Since then, however, four of her papers have been published posthumously, so that it is now possible to present a representative selection of her work on ancient ethics. The six essays on Protagoras, Socrates, and Aristotle and two shorter pieces collected here were not intended as contributions to a single project. (Heda had plans for a book on Socratic intellectualism and a monograph on Aristotle’s theory of practical knowledge.) But they are unified by their intense focus on a distinctive set of concerns about practical reason and an overarching historical thesis that lay behind much of her thinking about ancient ethics: Aristotle was the philosophical heir of Protagoras, as well as of Socrates. The essays develop this historical thesis indirectly through the analysis of the competing conceptions of the nature and function of practical reason in the two earlier philosophers (essays 1–3), and the elucidation of three topics in Aristotle’s moral theory that reflect his revision and integration of their views (essays 4–6). The result is inevitably incomplete both as a historical thesis and as a philosophical investigation of practical reason. But the collection reveals Heda as a striking thinker—and writer—whose work merits, and rewards, further philosophical engagement. ♦
Heda’s unconventional work was the product of a complicated life. She was born on the 24th of April, 1957, in Split, in Croatia, where she had the benefit of a classical education of a rigor long since abandoned in the noncommunist world. After a brief spell at Zagreb University in Croatia, she took her undergraduate degree in Belgrade (1977–82), the capital city of her country, Yugoslavia. There she began her lifelong study of Aristotle and formed the interests in Nietzsche and Kant that later informed her teaching on ancient philosophy. In 1982 she moved to the United States to pursue a graduate degree in philosophy, initially at the University of California, Los Angeles, but eventually at Princeton (1984–92). In Princeton, she studied widely in the history of ancient philosophy, though with a special focus on Stoic ethics, before switching to work on Aristotle’s ethics for her dissertation, which she began with Michael Frede and completed under the supervision of John Cooper.1
The influence of her teachers (and later friends) at Princeton on her work on ancient philosophy is evident from the topics she pursued through the rest of her life—Socratic intellectualism, the development of a notion of the will, and Aristotelian practical reason—and in her determination to derive philosophically rich results from the close study of ancient texts in their original languages. (Harry Frankfurt, whose work on the will became a contemporary standard against which to test her reflections on its early history, should also be listed among her mentors.) Her own influence on her fellow students at the time—certainly in her last three years at Princeton, when I came to know her—was just as strong: she shone out for her kindness and loyalty, no less than her philosophical brilliance and intensity, in a highly competitive environment.
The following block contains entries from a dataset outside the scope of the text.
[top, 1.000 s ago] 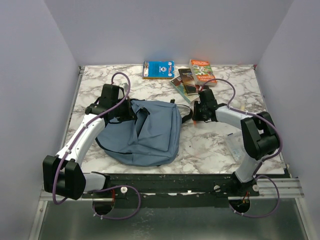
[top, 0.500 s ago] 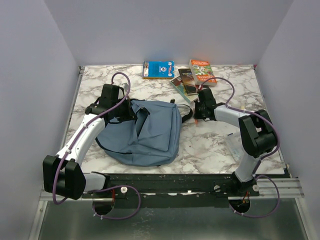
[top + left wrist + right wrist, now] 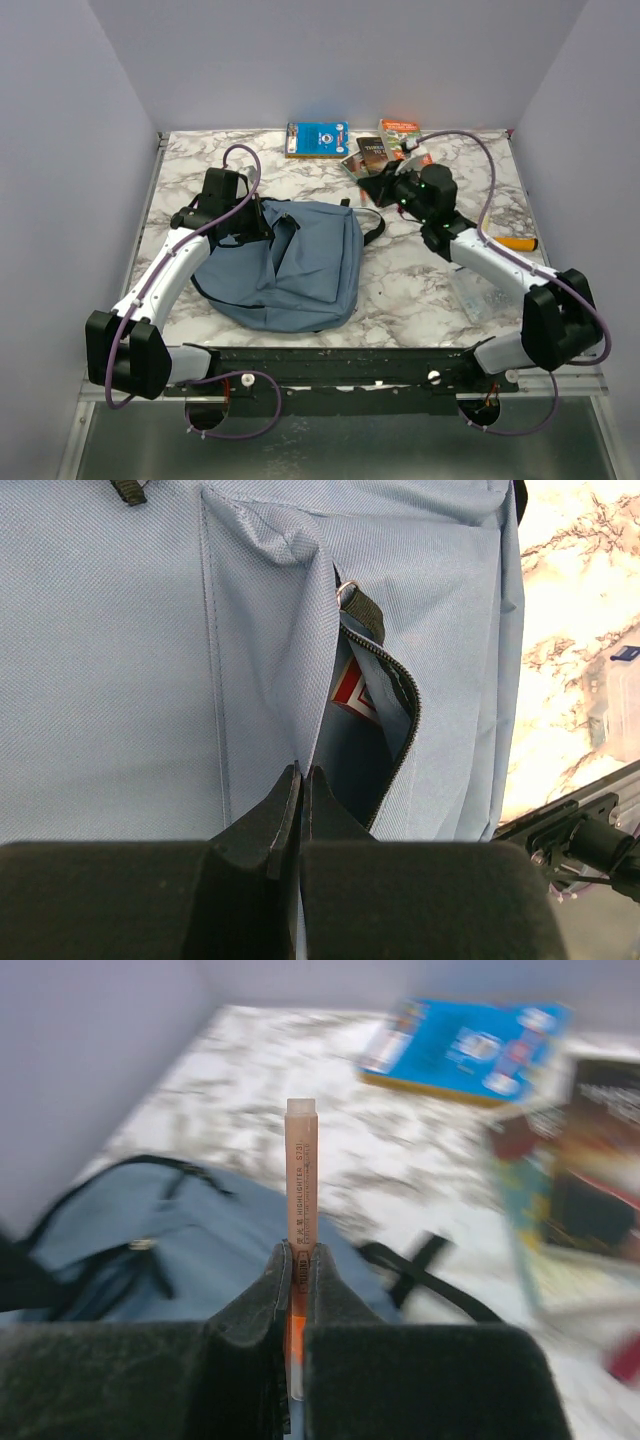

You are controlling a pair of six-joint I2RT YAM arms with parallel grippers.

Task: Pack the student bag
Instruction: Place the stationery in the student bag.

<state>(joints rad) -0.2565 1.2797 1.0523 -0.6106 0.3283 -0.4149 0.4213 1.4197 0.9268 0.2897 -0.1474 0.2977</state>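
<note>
Clearly raised over the table [image 3: 420,285], the right end effector [image 3: 300,1260] clamps an orange highlighter [image 3: 301,1160] upright; the left end effector [image 3: 300,785], arm bent, seems to pinch the student bag [image 3: 300,270] lying front-left.

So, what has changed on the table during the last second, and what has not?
The right arm lifted and swung: its elbow went out to the right, and the right fingers rose from beside the strap of the student bag toward the books. They are now shut on an orange highlighter. The left fingers, pinching the pocket edge, the bag and the books stayed put.
</note>
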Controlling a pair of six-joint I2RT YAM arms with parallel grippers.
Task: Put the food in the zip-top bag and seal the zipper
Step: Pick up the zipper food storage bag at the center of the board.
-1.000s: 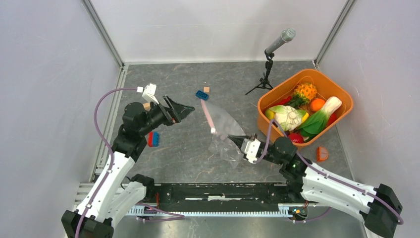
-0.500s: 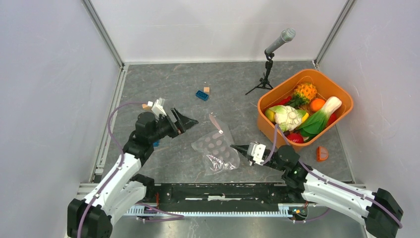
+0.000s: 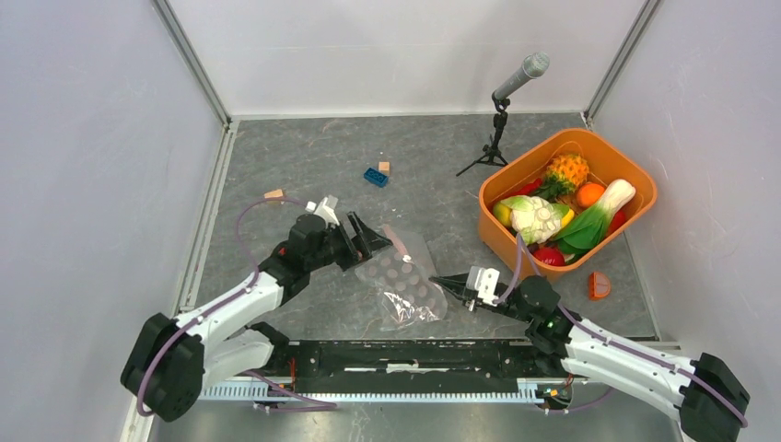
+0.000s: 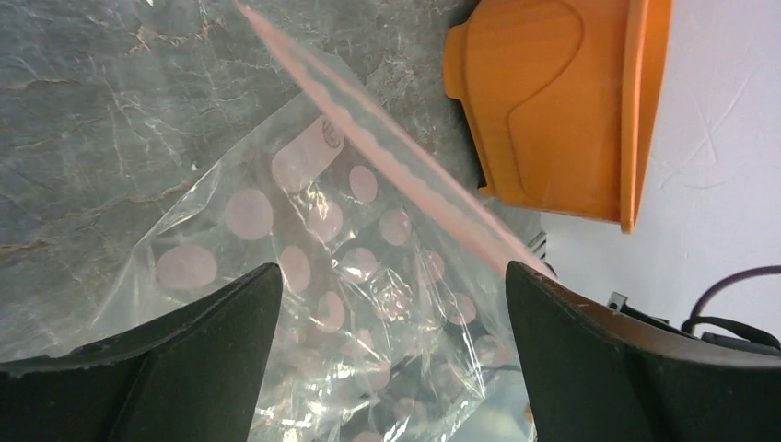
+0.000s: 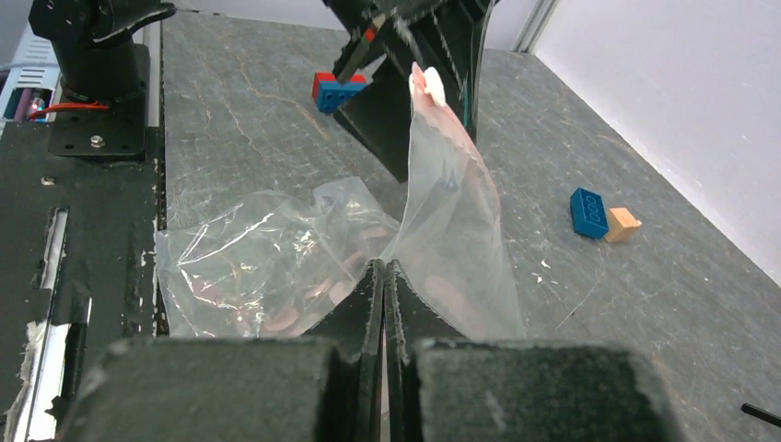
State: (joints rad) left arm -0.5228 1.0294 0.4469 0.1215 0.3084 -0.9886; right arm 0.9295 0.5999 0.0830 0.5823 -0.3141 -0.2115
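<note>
Grey bench carried everything. Orange basket sat at the right rear with the food piled inside it. Clear dotted bag lay crumpled at front centre, apart from the basket. Left tool was wide open, its fingers straddling the bag's upper part and gripping nothing. Right tool was closed, its tips pinching the bag's edge. Pink zipper ran slantwise along the bag's raised far edge. Blue brick sat further back, just beside a wooden block.
</note>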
Her life at Princeton was complicated, however, by two catastrophes: the breakup of her marriage to a philosopher and historian of philosophy who inspired her, Raymond Geuss, and the civil war in Yugoslavia, which saw her country torn apart, threatened her family, and lost her the only ‘home’ she ever owned—a flat in Belgrade expropriated by the new Serbian authorities. Despite all her joy in the company of friends and in the enjoyment of beauty—especially the complex and passionate beauty of classical opera— Heda did not fully recover from the long exile from Europe and emotional insecurity caused by these events until the final six months of her life.
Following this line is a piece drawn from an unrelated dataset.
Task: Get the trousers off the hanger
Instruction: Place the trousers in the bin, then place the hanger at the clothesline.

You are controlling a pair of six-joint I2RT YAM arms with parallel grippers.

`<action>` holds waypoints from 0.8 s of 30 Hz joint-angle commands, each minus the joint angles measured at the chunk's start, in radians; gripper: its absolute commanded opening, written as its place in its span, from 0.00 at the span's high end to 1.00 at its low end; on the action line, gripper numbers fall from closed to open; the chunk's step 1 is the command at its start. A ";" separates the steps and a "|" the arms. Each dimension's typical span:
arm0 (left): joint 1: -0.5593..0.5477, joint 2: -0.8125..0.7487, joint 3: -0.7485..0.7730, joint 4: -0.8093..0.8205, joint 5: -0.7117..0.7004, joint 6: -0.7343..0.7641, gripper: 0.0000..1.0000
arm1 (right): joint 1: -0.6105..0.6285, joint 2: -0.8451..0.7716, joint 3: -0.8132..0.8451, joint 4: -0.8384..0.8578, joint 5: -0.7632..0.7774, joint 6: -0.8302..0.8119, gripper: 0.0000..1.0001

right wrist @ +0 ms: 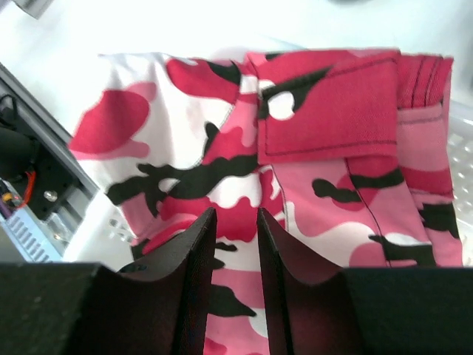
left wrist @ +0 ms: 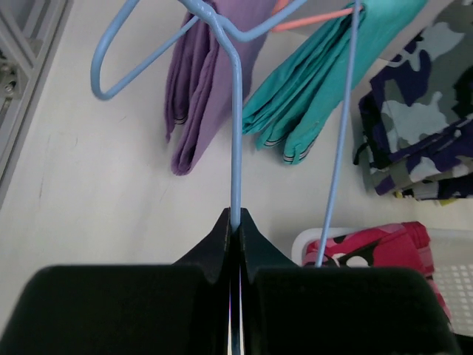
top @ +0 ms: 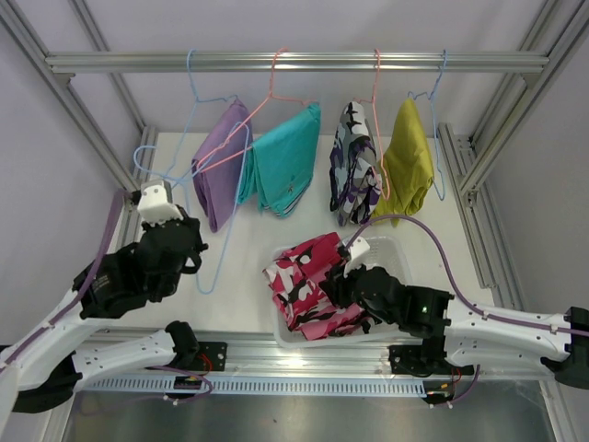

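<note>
My left gripper (left wrist: 236,216) is shut on the wire of an empty light-blue hanger (left wrist: 236,133), held off the rail at the table's left (top: 136,164). The pink-black-white camouflage trousers (top: 308,276) lie crumpled in a white basket (top: 394,247). My right gripper (right wrist: 236,214) hovers just above them, jaws apart with nothing between; it is over the basket in the top view (top: 339,276). Lilac (top: 219,170), teal (top: 285,161), purple-grey-white camouflage (top: 354,170) and mustard (top: 409,166) trousers hang on hangers from the rail (top: 294,62).
The metal frame's slanted struts (top: 497,138) flank the table on both sides. The hanging garments fill the back of the table. The right arm's purple cable (top: 433,235) arcs over the basket's right side.
</note>
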 commanded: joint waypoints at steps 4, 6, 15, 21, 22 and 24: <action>-0.002 0.012 0.162 0.058 0.172 0.168 1.00 | -0.003 -0.003 -0.040 -0.023 0.024 0.020 0.66; -0.004 0.024 0.226 0.040 0.241 0.194 0.99 | -0.003 -0.001 -0.046 -0.017 0.024 0.020 0.67; -0.004 0.054 0.325 -0.058 0.387 0.246 1.00 | -0.018 -0.004 -0.064 0.007 0.004 0.006 0.66; -0.002 0.000 0.324 -0.023 0.520 0.313 1.00 | -0.021 -0.015 -0.083 0.009 -0.003 0.011 0.66; -0.002 -0.001 0.343 -0.030 0.525 0.315 0.99 | -0.020 -0.015 -0.086 0.012 -0.003 0.011 0.66; -0.004 -0.009 0.372 -0.041 0.545 0.327 1.00 | -0.021 -0.024 -0.097 0.013 -0.005 0.014 0.66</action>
In 1992, she took a position at the University of California, Santa Barbara. She was exhilarated by the natural beauty of the ocean and the hills, but felt cut off from Europe and the community of ancient philosophy. An initial remedy was a visiting position at Stanford (1993–94), where she benefited from the philosophical company of Julius Moravscik. But she needed a permanent community. She thought she had found it in 1995, when she took a position in the Department of Philosophy at the University of Pittsburgh. At Pittsburgh, she gained much, especially from her colleagues John McDowell and James Allen (the influence of the former on her understanding of Aristotelian ethics is clear in her essays). But in the end she lost first her faith in academic institutions, then her health, and finally her life.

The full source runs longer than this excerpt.